The White House estimates that since 1998, Mexico has produced 9,480 tons of marijuana yearly, with a ton fetching $1.6 million on average when sold to wholesale distributors in the United States. Mexico's up-and-coming poppy industry annually produces up to 7 tons of heroin, with each ton worth more than $2.5 million across the border.
Authorities say more than 200 drug distributors operate in Sinaloa, many of them from families recruited to grow marijuana and poppies for the Arellano Félixes, Zambada or another drug gang. Peasants are also paid to float their yields out of the mountains on small canoes and motorboats, police say.

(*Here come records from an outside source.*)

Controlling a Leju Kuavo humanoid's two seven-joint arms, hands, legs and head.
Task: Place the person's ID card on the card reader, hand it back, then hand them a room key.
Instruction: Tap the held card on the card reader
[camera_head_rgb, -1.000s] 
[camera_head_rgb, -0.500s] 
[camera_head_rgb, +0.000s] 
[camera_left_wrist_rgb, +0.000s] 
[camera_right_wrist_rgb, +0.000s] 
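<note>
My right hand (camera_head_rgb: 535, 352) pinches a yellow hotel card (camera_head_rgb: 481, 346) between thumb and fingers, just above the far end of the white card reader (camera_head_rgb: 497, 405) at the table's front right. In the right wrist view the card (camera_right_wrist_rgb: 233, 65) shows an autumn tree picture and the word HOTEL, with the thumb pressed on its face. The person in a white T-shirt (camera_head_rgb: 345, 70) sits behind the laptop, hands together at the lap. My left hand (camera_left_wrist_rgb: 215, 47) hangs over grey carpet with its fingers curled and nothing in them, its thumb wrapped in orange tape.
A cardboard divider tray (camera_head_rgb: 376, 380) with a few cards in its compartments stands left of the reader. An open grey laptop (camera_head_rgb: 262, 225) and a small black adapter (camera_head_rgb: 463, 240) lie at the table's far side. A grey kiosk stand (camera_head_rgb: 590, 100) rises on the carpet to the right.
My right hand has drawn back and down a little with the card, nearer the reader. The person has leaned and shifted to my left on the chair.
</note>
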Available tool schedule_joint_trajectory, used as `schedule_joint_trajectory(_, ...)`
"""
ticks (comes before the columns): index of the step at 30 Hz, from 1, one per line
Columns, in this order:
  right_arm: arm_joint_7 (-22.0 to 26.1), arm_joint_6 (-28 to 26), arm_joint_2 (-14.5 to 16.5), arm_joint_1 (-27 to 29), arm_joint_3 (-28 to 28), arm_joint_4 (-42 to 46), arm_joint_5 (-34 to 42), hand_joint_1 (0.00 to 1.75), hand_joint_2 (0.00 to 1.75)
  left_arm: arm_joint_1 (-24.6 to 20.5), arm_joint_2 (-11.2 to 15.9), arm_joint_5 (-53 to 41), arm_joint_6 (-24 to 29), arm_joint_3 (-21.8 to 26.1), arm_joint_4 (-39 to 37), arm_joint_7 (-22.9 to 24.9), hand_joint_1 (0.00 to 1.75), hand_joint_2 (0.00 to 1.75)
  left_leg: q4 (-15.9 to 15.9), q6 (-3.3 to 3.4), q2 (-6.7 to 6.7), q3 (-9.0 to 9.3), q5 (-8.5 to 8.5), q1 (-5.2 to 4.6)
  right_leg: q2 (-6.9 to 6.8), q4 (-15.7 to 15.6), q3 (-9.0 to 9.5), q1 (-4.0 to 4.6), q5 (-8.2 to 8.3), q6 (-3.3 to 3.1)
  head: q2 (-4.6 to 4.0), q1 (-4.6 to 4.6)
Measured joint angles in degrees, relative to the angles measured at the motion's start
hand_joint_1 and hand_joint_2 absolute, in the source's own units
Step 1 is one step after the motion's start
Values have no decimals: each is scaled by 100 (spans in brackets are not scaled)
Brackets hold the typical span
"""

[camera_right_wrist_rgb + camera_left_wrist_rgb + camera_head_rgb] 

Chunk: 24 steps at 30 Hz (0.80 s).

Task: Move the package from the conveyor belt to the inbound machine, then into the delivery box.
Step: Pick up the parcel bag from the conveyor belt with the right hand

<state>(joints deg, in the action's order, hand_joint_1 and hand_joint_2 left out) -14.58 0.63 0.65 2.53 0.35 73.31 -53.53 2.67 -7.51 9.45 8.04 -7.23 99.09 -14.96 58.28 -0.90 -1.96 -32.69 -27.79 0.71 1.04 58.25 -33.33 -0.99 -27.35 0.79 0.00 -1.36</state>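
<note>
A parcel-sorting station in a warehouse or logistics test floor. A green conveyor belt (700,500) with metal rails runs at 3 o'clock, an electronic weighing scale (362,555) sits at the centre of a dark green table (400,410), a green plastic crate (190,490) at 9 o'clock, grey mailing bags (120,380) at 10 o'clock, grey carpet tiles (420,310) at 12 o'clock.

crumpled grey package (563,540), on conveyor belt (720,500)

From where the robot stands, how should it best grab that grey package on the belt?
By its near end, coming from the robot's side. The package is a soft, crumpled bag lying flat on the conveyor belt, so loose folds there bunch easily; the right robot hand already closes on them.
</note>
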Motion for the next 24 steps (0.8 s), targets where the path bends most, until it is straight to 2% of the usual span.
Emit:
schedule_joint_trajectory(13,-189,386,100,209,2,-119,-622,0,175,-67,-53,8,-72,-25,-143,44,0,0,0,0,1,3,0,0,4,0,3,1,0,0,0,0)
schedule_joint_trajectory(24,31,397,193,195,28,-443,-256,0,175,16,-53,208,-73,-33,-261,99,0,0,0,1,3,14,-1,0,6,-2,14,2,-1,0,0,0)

"The rural areas are where the fighting between drug organizations has been the worst," said Oscar Fidel González, Sinaloa's attorney general. "A small cell of drug smugglers associated with the Arellano Félix family has escalated years-old conflicts with other groups."
The Arellano Félix gang's Sinaloa attacks have come just as Mexico's most powerful drug gang seemed in disarray.
On Feb. 10, Ramón Arellano Félix, the gang's ruthless enforcer, was killed in Mazatlán by state police who U.S. authorities say were working for Zambada. A month later, authorities captured the head of the gang's day-to-day operations, Benjamín Arellano Félix, in central Puebla state.
Sensing an opportunity to take over Arellano Félix operations in Sinaloa, Zambada's deputies went on the attack, investigators say.
Within days of Ramón's death, gunmen shot and killed Abelardo Zatarain, a member of the family long accused of heading the Arellano Félix gang's Sinaloa forces. Men wielding machine guns also killed Zatarain's 80-year-old uncle.
The Arellano Félixes responded with three mass killings targeting peasants who grew or transported drugs for Zambada.
In addition to the mass killings, a farmer suspected of cultivating marijuana for Zambada and his adolescent son were found shot to death in the northern Sinaloa village of El Lota. Scrawled in blood on the man's shirt was: "Mayo, you're next."
Violence is nothing new in Sinaloa, the birthplace of Zambada, the Arellano Félix brothers and nearly every major Mexican drug lord.
Authorities reported more than 270 homicides in the first five months of this year in a state with just 2.5 million people. Last month, Gov. Juan Millán said 80 percent of those slayings were drug-related.
Caught in the middle are places like La Ajoya, 800 miles northwest of Mexico City, where the air is so humid you can almost smell a coastline that's more than three hours away by car.
On the streets, crosses mark where people were gunned down by drug gangs, and more than half of the town's 800 residents have fled since the Mother's Day attack. Similar shootings have turned seven nearby villages into ghost towns since 1996.
Many families that have stayed are those who have abandoned growing beans and tomatoes to work for the Arellano Félixes or Zambada, said Jiménez, the police commander.
"Everyone knows who the traffickers are, but we are afraid to arrest them," he said. "If we put someone in jail today, the gangs will use their influence to get him out on the street tomorrow. He will come looking for us the next day."
Because of the shootings and kidnappings, police officers guard every public event in La Ajoya.
"The violence has made us prisoners in our own town," said José María Manjarez, the local justice of the peace. "The narcos control Sinaloa. There is almost no room for anyone else."